Genetic heterogeneity grows
The team found a number of distinct differences or patterns in genetic mutations.
Total mutational burden was analyzed by assessing single nucleotide variations. The team found mutational burden increased progressively starting with the precancerous AAH through the invasive adenocarcinoma. While this finding was expected, the team’s study was the first to document progression to greater mutational burden.
They identified six mutational signatures that have potential roles in early lung carcinogenesis.
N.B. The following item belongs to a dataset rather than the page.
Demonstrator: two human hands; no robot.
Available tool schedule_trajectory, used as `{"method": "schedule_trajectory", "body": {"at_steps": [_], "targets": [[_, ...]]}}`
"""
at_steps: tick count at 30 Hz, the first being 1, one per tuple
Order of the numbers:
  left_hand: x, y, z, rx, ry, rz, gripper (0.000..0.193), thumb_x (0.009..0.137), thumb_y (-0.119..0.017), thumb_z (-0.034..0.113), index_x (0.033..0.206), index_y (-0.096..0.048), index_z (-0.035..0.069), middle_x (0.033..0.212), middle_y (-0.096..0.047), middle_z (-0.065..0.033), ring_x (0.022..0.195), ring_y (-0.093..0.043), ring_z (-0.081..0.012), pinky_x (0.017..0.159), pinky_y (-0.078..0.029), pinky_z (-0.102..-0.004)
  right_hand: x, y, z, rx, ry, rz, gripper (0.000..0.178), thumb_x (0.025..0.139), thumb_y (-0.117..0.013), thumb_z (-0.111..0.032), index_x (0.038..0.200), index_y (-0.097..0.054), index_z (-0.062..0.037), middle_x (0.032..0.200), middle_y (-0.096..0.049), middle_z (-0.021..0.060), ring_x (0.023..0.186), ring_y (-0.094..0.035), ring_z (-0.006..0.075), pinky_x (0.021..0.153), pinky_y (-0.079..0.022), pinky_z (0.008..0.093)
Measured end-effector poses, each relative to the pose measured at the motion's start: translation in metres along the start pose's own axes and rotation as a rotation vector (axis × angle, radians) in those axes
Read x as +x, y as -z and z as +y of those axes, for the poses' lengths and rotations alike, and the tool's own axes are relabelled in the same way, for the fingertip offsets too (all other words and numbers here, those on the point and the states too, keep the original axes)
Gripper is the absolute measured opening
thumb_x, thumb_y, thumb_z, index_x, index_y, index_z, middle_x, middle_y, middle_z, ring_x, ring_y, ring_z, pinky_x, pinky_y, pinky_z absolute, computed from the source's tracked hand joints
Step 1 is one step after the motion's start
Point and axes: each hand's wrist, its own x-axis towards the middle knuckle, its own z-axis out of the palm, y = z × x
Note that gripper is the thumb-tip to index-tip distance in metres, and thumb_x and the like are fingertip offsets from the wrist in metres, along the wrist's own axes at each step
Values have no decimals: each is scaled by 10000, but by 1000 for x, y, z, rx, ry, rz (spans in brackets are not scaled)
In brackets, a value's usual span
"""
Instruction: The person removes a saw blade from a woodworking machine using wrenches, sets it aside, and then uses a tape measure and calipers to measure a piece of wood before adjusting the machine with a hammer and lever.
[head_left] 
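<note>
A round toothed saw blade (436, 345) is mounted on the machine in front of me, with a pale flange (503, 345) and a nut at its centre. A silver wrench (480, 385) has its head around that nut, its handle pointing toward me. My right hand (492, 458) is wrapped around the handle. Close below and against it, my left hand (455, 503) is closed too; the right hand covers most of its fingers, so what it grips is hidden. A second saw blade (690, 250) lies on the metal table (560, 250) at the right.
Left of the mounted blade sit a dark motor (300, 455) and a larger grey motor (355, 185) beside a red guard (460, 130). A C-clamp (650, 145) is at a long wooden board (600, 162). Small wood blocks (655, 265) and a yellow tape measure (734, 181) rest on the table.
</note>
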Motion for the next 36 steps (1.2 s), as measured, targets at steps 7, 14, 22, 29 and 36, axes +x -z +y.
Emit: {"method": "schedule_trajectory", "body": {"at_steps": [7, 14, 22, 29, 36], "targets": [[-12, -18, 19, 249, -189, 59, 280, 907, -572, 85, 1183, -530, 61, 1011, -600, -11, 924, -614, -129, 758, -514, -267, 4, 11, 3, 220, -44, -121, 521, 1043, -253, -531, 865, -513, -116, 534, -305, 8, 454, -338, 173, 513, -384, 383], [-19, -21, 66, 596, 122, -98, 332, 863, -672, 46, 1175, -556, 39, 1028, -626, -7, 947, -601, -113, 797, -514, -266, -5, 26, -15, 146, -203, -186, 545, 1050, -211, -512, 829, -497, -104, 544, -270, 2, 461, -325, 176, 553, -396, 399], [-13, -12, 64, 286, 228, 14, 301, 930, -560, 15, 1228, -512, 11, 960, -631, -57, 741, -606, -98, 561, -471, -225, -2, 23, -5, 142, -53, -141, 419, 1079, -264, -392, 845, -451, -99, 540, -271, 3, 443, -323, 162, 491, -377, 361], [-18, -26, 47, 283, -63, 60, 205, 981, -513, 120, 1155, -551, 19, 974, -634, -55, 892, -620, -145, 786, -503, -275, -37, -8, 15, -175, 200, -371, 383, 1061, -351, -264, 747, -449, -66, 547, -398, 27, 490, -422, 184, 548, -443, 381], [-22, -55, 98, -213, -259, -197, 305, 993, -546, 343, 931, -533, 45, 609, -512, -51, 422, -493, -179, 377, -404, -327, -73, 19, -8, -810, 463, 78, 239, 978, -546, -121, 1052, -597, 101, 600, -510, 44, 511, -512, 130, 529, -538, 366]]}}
Chromosomal analysis revealed a more complex picture, with possible chromosomal macroevolution during transitions from AAH, the simplest stage, to AIS, the next stage and then from AIS to minimally invasive disease (MIA).
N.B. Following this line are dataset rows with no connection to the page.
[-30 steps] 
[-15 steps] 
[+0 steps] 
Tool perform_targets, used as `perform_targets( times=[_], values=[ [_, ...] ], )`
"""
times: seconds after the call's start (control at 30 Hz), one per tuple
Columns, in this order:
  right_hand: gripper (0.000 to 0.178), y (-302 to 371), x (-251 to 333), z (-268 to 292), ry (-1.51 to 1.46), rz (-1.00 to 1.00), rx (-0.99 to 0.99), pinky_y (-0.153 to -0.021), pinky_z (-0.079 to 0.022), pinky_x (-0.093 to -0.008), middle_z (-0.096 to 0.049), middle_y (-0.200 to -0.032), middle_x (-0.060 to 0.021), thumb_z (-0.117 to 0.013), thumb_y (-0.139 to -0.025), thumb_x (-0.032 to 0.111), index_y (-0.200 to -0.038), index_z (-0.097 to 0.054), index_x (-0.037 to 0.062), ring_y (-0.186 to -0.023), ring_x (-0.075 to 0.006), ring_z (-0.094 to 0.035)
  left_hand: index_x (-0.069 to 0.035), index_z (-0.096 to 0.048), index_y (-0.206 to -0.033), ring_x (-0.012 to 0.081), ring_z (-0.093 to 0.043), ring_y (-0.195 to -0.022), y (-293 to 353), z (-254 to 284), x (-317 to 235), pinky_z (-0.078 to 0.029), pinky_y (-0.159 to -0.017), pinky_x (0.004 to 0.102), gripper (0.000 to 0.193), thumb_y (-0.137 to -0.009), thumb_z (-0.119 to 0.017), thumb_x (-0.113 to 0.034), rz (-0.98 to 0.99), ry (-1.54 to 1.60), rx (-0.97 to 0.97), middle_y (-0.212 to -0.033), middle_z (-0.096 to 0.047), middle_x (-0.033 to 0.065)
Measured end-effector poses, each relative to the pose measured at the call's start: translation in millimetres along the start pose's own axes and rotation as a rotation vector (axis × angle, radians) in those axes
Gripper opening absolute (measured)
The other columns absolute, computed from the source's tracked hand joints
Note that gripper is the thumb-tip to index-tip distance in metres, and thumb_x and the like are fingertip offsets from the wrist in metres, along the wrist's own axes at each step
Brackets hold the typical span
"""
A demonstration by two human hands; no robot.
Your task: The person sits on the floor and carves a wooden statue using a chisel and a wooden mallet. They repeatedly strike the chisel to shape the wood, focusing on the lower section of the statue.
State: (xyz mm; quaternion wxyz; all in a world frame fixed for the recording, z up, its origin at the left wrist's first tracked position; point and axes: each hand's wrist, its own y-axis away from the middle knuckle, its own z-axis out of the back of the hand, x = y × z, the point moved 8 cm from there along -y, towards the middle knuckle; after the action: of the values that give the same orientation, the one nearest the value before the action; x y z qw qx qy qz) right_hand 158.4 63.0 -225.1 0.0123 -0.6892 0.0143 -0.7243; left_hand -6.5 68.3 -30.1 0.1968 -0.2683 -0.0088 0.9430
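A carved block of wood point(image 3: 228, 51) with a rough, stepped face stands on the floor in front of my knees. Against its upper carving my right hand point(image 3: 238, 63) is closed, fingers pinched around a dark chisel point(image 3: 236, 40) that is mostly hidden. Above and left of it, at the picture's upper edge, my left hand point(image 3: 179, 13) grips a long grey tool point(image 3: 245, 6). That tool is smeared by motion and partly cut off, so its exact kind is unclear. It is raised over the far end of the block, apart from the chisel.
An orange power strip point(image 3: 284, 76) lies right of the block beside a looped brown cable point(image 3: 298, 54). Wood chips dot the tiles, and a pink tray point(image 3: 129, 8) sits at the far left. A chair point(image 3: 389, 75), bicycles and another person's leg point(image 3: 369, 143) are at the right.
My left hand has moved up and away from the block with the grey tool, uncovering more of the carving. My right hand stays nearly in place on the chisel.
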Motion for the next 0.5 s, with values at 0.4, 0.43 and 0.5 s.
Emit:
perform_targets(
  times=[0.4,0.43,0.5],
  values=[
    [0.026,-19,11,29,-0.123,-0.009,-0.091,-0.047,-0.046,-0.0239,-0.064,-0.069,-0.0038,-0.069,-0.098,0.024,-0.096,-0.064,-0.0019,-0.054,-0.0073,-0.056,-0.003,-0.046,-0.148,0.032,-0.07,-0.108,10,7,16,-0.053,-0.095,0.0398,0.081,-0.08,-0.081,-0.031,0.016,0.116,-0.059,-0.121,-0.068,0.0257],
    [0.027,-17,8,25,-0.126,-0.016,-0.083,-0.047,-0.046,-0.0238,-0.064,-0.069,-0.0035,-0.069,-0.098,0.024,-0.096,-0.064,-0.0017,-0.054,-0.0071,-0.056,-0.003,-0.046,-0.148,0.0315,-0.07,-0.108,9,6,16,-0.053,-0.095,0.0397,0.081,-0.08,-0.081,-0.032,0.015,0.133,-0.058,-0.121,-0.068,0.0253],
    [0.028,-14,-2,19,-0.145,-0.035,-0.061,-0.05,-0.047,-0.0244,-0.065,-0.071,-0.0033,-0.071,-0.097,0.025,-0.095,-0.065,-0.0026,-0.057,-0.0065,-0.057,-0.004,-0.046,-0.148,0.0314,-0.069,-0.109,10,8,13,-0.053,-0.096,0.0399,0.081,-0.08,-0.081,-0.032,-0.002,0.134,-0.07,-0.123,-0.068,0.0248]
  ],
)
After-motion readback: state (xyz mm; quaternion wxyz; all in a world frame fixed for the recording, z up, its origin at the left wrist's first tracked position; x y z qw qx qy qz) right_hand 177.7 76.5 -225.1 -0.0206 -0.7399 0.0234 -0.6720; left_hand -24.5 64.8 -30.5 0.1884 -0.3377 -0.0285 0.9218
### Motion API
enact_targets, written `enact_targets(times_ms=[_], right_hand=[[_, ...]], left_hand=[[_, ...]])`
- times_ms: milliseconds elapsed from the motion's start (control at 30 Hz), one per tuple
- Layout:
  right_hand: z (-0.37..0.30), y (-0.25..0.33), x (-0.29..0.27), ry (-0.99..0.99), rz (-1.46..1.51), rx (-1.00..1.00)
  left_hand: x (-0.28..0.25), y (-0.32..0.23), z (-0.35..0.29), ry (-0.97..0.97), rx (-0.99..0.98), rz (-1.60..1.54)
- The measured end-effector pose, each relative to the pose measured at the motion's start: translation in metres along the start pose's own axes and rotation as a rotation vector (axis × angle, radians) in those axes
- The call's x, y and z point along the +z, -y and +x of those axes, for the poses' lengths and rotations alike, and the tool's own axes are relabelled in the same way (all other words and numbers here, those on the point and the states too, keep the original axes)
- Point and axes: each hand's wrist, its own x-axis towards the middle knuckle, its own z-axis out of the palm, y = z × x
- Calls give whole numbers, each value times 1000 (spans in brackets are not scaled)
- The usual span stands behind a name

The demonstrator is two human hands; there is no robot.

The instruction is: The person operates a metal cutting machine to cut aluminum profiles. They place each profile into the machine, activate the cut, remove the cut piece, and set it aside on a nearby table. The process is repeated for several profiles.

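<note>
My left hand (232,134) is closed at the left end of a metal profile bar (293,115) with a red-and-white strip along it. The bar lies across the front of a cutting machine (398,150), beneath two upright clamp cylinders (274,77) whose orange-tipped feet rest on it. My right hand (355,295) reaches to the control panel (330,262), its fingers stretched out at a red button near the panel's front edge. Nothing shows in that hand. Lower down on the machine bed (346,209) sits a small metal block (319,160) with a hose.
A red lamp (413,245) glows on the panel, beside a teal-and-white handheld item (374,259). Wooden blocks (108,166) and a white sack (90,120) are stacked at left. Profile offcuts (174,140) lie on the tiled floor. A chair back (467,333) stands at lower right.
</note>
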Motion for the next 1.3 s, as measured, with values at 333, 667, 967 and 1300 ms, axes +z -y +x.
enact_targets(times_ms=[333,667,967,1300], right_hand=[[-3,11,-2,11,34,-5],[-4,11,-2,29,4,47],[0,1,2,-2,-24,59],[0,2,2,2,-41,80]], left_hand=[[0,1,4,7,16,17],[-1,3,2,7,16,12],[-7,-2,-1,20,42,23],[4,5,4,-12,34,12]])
This study provides new molecular evidence to support the evolution of lung adenocarcinoma from AAH, AIS, MIA and ADC, a model that was long proposed, Zhang explains, but constantly debated for lack of molecular evidence.
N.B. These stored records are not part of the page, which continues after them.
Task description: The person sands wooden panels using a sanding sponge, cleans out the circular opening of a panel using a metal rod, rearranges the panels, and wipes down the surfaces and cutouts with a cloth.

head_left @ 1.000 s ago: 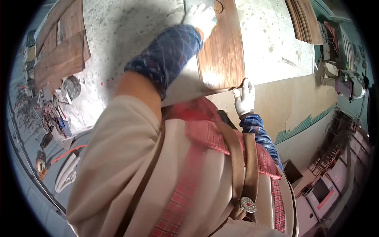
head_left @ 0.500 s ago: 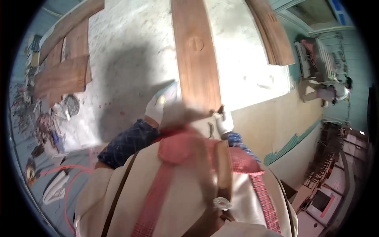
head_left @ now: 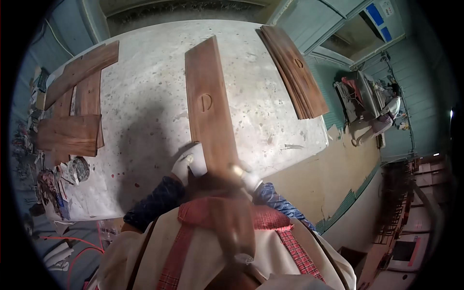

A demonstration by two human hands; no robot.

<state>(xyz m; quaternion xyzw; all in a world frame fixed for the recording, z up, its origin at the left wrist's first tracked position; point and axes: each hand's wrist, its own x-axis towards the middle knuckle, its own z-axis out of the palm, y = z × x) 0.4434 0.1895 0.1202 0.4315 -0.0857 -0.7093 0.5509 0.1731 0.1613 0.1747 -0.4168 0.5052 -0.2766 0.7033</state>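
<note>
A long brown wooden board point(head_left: 212, 125) with a rounded mark cut into its face lies lengthwise on the pale table before me. My left hand point(head_left: 187, 164), in a white glove, is closed at the board's near left edge; its fingertips are partly hidden. On the opposite edge my right hand point(head_left: 248, 178), also gloved, grips the board with the thumb on top. The board's near end is dark and blurred close to my apron point(head_left: 270, 217). Blue patterned sleeves cover both forearms.
A speckled white table point(head_left: 150, 67) carries a stack of brown boards point(head_left: 295, 72) at far right and crossed boards point(head_left: 67, 130) at left. A round clear dish point(head_left: 79, 170) sits near the left edge. Red hose point(head_left: 79, 241) runs below left. Another person point(head_left: 386, 116) stands at far right.
My view has shifted, so more of the table's far side shows. My right hand has gone from the board's near end corner to its right edge; the left stays at the left edge.
</note>
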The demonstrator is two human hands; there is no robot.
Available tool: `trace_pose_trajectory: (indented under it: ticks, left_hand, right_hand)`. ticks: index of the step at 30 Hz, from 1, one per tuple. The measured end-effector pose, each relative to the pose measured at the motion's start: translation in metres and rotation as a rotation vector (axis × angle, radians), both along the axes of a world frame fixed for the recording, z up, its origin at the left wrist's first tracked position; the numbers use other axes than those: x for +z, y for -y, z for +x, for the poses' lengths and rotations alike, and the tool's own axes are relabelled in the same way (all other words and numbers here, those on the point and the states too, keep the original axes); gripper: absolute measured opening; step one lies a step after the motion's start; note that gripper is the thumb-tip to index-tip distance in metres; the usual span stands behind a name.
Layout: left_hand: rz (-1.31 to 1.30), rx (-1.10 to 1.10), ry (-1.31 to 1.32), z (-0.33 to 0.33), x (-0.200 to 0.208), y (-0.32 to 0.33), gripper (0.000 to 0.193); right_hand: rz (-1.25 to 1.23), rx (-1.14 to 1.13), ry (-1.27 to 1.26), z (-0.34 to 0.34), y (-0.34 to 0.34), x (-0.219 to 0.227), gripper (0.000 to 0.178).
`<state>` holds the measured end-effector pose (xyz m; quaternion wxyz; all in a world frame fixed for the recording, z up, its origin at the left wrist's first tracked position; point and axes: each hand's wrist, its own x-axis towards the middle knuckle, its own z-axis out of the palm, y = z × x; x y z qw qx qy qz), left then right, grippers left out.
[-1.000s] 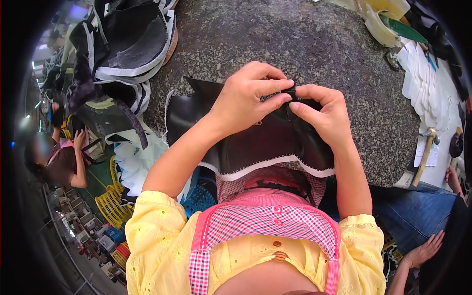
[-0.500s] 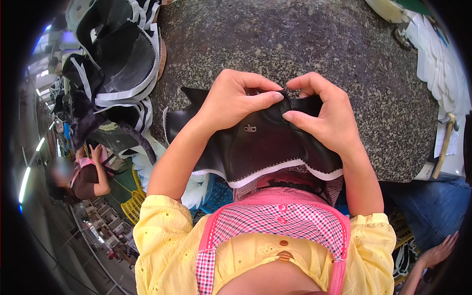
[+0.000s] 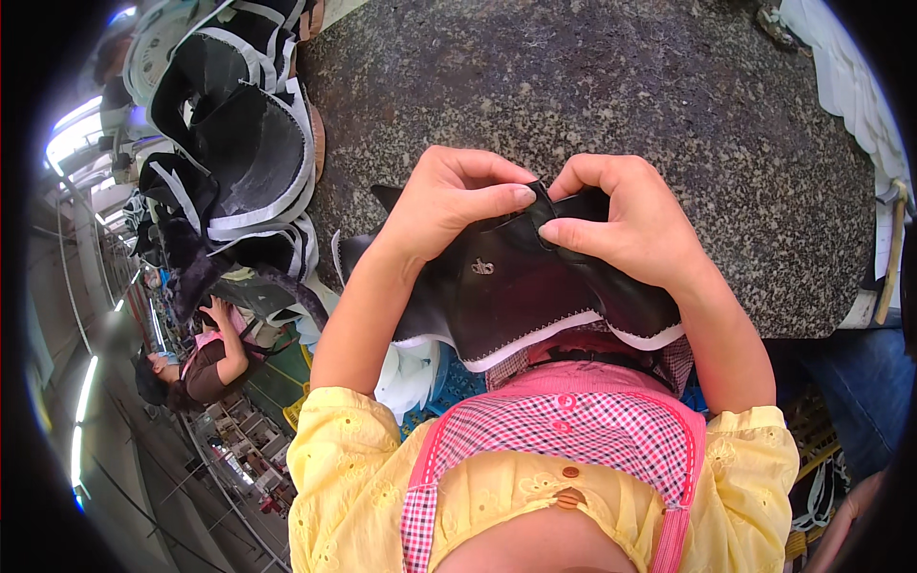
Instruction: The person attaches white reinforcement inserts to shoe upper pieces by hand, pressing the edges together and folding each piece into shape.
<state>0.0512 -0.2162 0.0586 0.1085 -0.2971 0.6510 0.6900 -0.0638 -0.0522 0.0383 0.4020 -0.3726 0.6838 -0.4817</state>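
Note:
A black leather shoe upper (image 3: 516,296) with a white stitched lower edge and a small silver ornament hangs over the near edge of the stone slab, close to my apron. My left hand (image 3: 454,205) pinches its top edge between thumb and fingers. Right beside it, my right hand (image 3: 621,215) pinches the same edge, the thumb pressed on the leather just below a narrow folded strip. Both hands are closed on the upper, with their tips a short gap apart. The undersides of the fingers are partly hidden by the leather.
A speckled stone slab (image 3: 573,86) spreads ahead of me. More black uppers with white edges (image 3: 253,143) are piled at the left. White pieces (image 3: 845,67) and a wooden-handled tool (image 3: 891,253) lie at the right. A co-worker (image 3: 215,349) is at the far left, and a person in jeans (image 3: 855,396) at the right.
The view has shifted a little. My fingertips have come closer together on the upper's top edge, and my right index finger now touches the leather.

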Motion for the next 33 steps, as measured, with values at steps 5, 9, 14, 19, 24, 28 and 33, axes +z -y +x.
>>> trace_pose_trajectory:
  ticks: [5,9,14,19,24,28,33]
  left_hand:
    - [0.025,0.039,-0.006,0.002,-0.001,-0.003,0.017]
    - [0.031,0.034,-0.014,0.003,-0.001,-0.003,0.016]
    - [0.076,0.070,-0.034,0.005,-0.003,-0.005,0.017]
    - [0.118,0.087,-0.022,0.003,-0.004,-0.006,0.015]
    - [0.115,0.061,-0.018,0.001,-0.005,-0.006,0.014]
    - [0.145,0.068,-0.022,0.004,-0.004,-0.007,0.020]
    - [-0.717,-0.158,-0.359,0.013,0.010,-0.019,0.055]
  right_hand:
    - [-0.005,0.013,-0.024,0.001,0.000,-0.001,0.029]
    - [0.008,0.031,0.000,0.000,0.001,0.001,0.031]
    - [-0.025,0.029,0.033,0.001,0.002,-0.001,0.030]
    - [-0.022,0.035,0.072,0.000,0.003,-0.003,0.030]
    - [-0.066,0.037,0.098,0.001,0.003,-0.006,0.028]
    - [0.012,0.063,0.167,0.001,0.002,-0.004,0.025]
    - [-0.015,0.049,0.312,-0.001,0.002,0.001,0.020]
The team explored the clonal architecture of each type. Clonal mutations are present in every cell of a nodule or tumor and subclonal mutations are less commonly present.
Overall, the nodules studied had an average of 48.8 percent clonal mutations, compared to an average of 68.2 percent in invasive lung cancers.
Precancerous AAH was surprisingly complex, with more subclonal than clonal mutations. Both clonal and subclonal mutations progressively increased, with invasive adenocarcinoma having the highest clonal mutational burden but also the highest subclonal burden, a surprising finding.
When mutations become more clonal, dominant mutations endure while less common mutations are eliminated – a model called clonal sweep – the burden of uncommon mutations usually decreases, Zhang explains. In this case, both common and uncommon mutations increased in the more advanced nodules. Genetic heterogeneity increased across nodule type, and was substantial among patients at each stage.
A variety of commonly mutated cancer genes were identified, including EGFR, KRAS, RBM10, TP52, as well as chromosomal loss of two common tumor suppressors: STK11 and CDKN2A.
EGFR was the most commonly mutated cancer gene found at levels ranging from 29.6% to 46.2% of the three advanced types of growth, but not found at all in the 22 precancerous AAH lesions. A second analysis found EGFR mutations present as minor subclones in AAH, but as major subclones in each of the more advanced growths, implying an advantage for cells with EGFR mutations.
Zhang notes larger studies will be needed to further illuminate the progression between stages and to shed light on tumor heterogeneity among patients. Additional endpoints, such as recurrence and overall survival would also better define the molecular subtypes and assess their prognostic values.
Further deciphering how the genomic landscape evolves with progression requires a clinical trial that includes longitudinal biopsies. Zhang has one such clinical trial open. He and colleagues also study immune surveillance across the spectrum of preneoplasia to lung cancer.
This study was supported by the MD Anderson Khalifa Scholar Award, a grant from the National Cancer Institute of the National Institutes of Health (R01CA234629-01), an AACR-Johnson & Johnson Lung Cancer Innovation Science Grant, the MD Anderson Physician Scientist Program, the MD Anderson Lung Cancer Moon Shot®, T.J. Martell Foundation Award, Sabin Family Foundation Award, Duncan Family Institute Cancer Prevention Research Seed Funding Program, the Major Science and Technology Project of Zhejiang Province of China, the Cancer Prevention and Research Institute of Texas, the University of Texas Systems Stars Award, the Welch Foundation, the U.S. Department of Defense, and the UT Lung Specialized Programs of Research Excellence Grant from the NCI (P50CA70907).